Auguste Barbier deviendra pour Alfred de Vigny, comme Auguste Brizeux, un ami très intime ; mais ce caractère d’intimité n’apparaîtra que plus tard : il se manifeste très tôt dans les rapports avec Brizeux, et en voici la preuve. Six ou sept mois seulement après ces premières rencontres, dès le printemps de l’année 1831, Vigny est entré, à ce point, en confiance avec le « jeune poète, » — c’est son expression, — qu’il ne lui cache rien de ce qu’il tient, ou croit tenir, secret pour d’autres. C’est bien, en effet, à Brizeux qu’est adressée le lettre XXVII du recueil Sakellaridès, lettre publiée incomplètement, comme celle du 9 octobre 1829, et sous la même rubrique insignifiante : A un ami.
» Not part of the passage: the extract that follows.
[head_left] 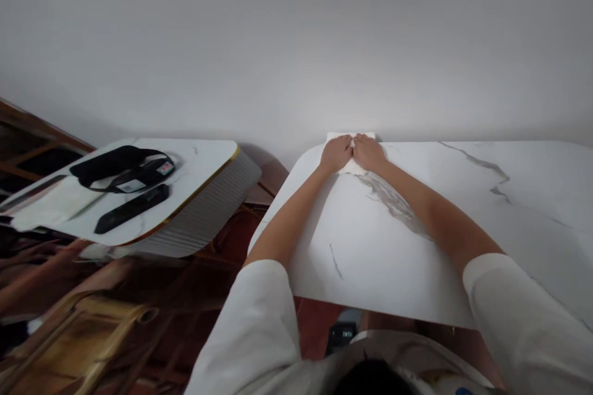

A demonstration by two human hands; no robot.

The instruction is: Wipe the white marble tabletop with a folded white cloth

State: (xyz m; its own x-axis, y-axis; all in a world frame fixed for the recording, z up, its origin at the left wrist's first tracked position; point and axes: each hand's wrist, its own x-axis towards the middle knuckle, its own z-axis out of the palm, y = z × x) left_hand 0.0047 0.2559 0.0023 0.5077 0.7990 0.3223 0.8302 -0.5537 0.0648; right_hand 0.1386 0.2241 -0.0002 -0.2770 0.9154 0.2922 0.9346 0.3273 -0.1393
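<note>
Closest to where the person stands, a small dark device (341, 334) with lit characters shows below the near edge of the white, grey-veined tabletop (380, 265). Off to the person's left is a pale wooden chair (88, 327), and just past it someone else's arm (99, 278) reaches in (too blurred for me to tell what it is doing).

Both of the person's arms stretch straight out over the tabletop, nearly to the wall (296, 49). At the far edge, close to the rounded left corner, lies a white cloth (353, 168), apparently folded. The left hand (337, 153) and the right hand (369, 151) rest on it side by side, touching at the thumbs, palms down and neither one clenched. I'd judge that the two are set together so that the push is shared and the cloth stays flat beneath them; the elbows look almost straight, probably because that edge is such a reach.

Over on the second table (208, 151), with its gold trim and ribbed side, sit black strapped gear (151, 174), a long dark item (132, 208) and a pale flat piece (58, 203). They lie close together, perhaps simply put down there to be out of the way (my guess, no more).
</note>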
Nous sommes au moment des représentations du mélodrame l’Incendiaire :

«… La pièce est la plus sotte calomnie et la plus plate impiété du monde, mais admirablement jouée par notre seule tragédienne, qui se plaint de ne plus vous voir et qui devrait vous plaindre de ne plus la voir. Ce soir, j’ai vu venir dans sa loge Mme Malibran qu’elle adore, comme vous savez. Cette bonne petite Italienne, qu’elle ne connaissait pas, est venue l’embrasser tout émue d’admiration et a trouvé chez Mme Dorval son portrait placé comme dans une chapelle. J’ai eu beaucoup de plaisir à voir ces deux talens de femme si près l’un de l’autre. Elles étaient comme deux enfans, interdites toutes deux et se regardant et se tenant les mains avec ravissement… Quand Mme Malibran a été partie, celle qui restait a pleuré : c’est sa manière d’être contente, d’être heureuse et d’être belle. Je rentre chez moi ; il est une heure après minuit, je vais écrire, et avant, j’ai voulu vous parler un peu… » (24 mars 1831.)